Wed. Oct 9th, 2024
Occasional Digest - a story for you

CTBC Financial Holding’s bid to acquire smaller peer Shin Kong, which aimed to create Taiwan’s largest financial conglomerate and a regional competitor to firms like Hong Kong’s Standard Chartered Bank, Japan’s Nomura Holdings and Singapore’s United Overseas Bank, came to a sudden halt in September.

The island’s Financial Supervisory Commission (FSC) rejected the hostile takeover, stating that the plan lacked details, would lead to volatility in the firms’ share prices and, ultimately, shareholders of the two companies would not be adequately protected.

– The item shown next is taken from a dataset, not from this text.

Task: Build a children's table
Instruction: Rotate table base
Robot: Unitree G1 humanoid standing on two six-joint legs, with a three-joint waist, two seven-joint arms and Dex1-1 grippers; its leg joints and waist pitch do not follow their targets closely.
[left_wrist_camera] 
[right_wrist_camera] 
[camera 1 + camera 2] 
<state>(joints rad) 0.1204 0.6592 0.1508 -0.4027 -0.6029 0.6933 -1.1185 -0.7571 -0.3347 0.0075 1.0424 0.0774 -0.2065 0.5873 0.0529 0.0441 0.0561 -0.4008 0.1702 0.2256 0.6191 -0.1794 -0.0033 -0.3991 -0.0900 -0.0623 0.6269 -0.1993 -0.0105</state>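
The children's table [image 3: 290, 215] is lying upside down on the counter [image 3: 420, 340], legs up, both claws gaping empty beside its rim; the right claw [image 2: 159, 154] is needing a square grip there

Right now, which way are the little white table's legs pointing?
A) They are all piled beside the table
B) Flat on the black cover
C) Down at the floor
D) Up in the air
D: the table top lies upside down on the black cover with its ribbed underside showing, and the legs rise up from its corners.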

Still, Shin Kong, Taiwan’s fifth-largest financial conglomerate, faces no shortage of committed suitors. On August 22, just a day before CTBC announced its tender offer for a 51% stake in the company, Shin Kong had agreed on a 100% share swap deal valued at approximately $7 billion with Taishin Holdings, a financial empire with businesses in investment banking, brokerage and underwriting. With CTBC’s withdrawal, Taishin faces no significant hurdles in pursuing Shin Kong.

The merger talks between the two companies have intensified recently, as Shin Kong has shown signs of recovery and returned to profitability under a new executive team after facing a series of crises due to poor management. The proposed merger also comes amid efforts by Taiwanese regulators to bolster the island’s financial sector and diversify its economy beyond its traditional technology focus. Furthermore, the industry faces increasing competition from overseas players, and demand is growing for more complex investment vehicles. Shin Kong’s shareholders are set to vote on the Taishin merger proposal on October 9. Following their decision, the FSC and the Fair Trade Commission will evaluate market consolidation concerns related to the horizontal combination, including potential negative impacts on the companies’ clients and the risk of anticompetitive pricing. The review of the merger application will take up to 90 days. If the regulators approve, the combined entity will become Taiwan’s fourth-largest financial holding company, with assets exceeding $250 billion.